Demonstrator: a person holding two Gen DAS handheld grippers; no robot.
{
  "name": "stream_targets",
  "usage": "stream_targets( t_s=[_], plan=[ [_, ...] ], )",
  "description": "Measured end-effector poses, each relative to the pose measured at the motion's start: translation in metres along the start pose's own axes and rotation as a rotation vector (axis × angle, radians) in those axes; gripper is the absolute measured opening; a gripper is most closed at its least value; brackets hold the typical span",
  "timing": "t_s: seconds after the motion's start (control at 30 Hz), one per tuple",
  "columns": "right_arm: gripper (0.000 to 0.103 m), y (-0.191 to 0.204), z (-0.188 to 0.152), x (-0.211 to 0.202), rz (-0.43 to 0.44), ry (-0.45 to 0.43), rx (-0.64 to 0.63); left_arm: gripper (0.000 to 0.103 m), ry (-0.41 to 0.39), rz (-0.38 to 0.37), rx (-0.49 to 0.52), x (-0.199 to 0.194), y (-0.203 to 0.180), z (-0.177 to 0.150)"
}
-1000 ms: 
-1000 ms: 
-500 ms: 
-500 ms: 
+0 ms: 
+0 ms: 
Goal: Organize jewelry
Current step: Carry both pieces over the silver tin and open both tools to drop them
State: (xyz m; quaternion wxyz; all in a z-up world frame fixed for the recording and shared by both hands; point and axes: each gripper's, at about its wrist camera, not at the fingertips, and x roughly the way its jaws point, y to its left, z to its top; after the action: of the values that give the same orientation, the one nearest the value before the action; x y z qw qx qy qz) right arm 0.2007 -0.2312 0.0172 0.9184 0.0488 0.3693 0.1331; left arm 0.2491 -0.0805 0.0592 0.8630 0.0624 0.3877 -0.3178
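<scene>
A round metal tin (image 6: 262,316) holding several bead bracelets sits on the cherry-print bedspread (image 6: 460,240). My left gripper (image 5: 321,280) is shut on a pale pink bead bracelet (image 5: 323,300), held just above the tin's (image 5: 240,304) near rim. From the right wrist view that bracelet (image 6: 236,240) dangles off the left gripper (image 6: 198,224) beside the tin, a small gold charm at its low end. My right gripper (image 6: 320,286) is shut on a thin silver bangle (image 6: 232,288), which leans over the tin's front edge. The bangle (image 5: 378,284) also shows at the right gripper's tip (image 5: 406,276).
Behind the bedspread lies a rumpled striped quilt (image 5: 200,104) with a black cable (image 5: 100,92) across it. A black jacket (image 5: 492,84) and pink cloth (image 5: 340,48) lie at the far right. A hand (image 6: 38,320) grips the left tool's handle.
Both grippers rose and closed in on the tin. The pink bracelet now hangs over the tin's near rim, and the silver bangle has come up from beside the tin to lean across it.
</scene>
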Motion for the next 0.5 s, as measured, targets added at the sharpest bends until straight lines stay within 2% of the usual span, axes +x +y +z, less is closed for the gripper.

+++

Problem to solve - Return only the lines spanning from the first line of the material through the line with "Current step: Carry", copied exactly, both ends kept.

Solution -
Demonstrator: a person holding two Gen DAS handheld grippers; no robot.
{
  "name": "stream_targets",
  "usage": "stream_targets( t_s=[_], plan=[ [_, ...] ], )",
  "description": "Measured end-effector poses, each relative to the pose measured at the motion's start: translation in metres along the start pose's own axes and rotation as a rotation vector (axis × angle, radians) in those axes; gripper is the absolute measured opening; a gripper is most closed at its least value; brackets hold the typical span",
  "timing": "t_s: seconds after the motion's start (control at 30 Hz), one per tuple",
  "columns": "right_arm: gripper (0.000 to 0.103 m), y (-0.191 to 0.204), z (-0.188 to 0.152), x (-0.211 to 0.202), rz (-0.43 to 0.44), ry (-0.45 to 0.43), rx (-0.64 to 0.63); left_arm: gripper (0.000 to 0.103 m), ry (-0.41 to 0.39), rz (-0.38 to 0.37), rx (-0.49 to 0.52), x (-0.199 to 0.194), y (-0.203 to 0.180), z (-0.177 to 0.150)"
}
-1000 ms: 
-1000 ms: 
-500 ms: 
-500 ms: 
+0 ms: 
+0 ms: 
Goal: Organize jewelry
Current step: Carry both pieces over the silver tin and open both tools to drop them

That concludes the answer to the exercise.